Colleges implement need-aware admissions policies

By Hanqing Chen

Washington Square News, New York U. via UWIRE

The Wall Street Journal reported last month that many colleges facing financial trouble are coping by creating more need-aware admissions policies.

Larger private universities like Yale and Stanford have readjusted their financial algorithms to get wealthier families (incomes of $120,000 to 140,000) to pay a larger percentage of the tuition out of their own pockets. Some smaller liberal arts colleges are employing a need-blind policy during the first round of the admissions process. In subsequent rounds, they begin to consider financial need.

Even public universities, which have been losing government funding, are reaching out more to out-of-state students, who have to pay higher tuition than in-state students.

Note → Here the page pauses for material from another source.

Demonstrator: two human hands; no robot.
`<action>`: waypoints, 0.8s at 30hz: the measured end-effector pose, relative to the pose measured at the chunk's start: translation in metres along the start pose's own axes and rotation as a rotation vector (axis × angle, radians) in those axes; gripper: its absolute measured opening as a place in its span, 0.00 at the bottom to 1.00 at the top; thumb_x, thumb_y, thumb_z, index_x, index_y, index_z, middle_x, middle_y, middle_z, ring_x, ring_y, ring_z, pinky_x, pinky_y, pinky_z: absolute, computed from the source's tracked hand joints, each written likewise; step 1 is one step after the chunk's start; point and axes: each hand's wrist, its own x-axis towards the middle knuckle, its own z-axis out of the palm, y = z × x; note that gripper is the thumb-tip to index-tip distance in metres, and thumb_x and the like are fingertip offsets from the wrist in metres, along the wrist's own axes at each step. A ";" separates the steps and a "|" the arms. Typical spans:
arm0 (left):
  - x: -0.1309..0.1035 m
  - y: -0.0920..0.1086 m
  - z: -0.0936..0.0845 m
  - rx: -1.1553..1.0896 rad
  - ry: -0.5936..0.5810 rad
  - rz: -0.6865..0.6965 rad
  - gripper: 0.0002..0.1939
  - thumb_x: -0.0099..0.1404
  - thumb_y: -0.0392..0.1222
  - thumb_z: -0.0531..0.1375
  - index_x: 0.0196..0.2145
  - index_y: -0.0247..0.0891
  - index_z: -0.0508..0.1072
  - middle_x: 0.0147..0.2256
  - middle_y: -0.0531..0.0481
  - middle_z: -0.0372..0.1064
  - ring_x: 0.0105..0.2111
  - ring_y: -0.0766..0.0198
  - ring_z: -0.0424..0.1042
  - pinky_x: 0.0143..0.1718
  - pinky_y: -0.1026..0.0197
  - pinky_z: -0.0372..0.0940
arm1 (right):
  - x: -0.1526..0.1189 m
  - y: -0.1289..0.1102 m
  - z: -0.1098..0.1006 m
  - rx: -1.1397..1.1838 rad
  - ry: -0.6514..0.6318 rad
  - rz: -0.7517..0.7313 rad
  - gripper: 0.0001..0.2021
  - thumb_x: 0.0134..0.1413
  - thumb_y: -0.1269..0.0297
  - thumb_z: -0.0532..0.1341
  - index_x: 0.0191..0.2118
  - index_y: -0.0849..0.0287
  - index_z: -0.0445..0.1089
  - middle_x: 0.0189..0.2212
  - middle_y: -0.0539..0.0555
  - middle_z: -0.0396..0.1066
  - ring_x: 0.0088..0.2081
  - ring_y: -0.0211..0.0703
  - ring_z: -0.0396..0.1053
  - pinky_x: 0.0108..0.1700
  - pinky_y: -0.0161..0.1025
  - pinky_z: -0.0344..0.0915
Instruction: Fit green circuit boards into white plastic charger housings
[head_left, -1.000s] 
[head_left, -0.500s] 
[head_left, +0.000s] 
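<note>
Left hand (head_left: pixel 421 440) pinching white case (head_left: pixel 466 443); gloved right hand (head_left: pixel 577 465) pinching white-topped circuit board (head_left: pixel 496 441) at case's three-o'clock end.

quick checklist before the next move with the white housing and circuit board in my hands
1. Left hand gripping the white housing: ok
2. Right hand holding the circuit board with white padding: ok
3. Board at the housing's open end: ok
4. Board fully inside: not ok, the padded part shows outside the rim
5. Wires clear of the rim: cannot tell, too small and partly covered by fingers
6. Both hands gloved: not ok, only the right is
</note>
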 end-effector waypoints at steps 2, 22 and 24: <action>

“Many colleges and universities have long had to consider tuition payment as one factor in admission decisions,” Steinhardt professor of sociology and education Richard Arum said. “It is not surprising that given current economic conditions, this practice is becoming even more prevalent.”

But Floyd Hammack, associate professor of educational sociology and higher education at Steinhardt, believes the issue is being sensationalized.

“The article makes it seem as though need-blind policies were the rule in a wide swath of American higher education,” he said. “In truth such policies have always been rare. Colleges have to have very large endowments to sustain themselves under the policy.”
NYU employs a need-blind application policy for its prospective students. It does not, however, offer need-blind financial aid to its international students.

Hammack argues that colleges are businesses requiring money to sustain themselves. Today, few colleges can exist without the help of substantial student contributions.

“For the few colleges and universities which have the resources to admit on a need-blind basis, my thinking is that it would be unethical for them not to apply that policy. Of course, they will have other objectives to achieve with their admissions in addition to an economically diverse student population — like tuba players for the band,” Hammack said.

Recently, Sewanee: The University of the South announced it would cut its annual tuition rate by 10 percent in order to meet the needs of struggling families.

“Higher education, as you know, is pricing itself beyond the reach of more and more families,” vice chancellor John McCardell said.

Hammack noted that even public institutions have to do what they must to survive.

“The continued growth of tuition, especially at public institutions, is one of the most vexing problems facing higher education today,” Hammack said. “Institutions, public or private, that are able to maintain a steady tuition rate, let alone a reduction, are going to be doing about as well as it is possible in the foreseeable future.”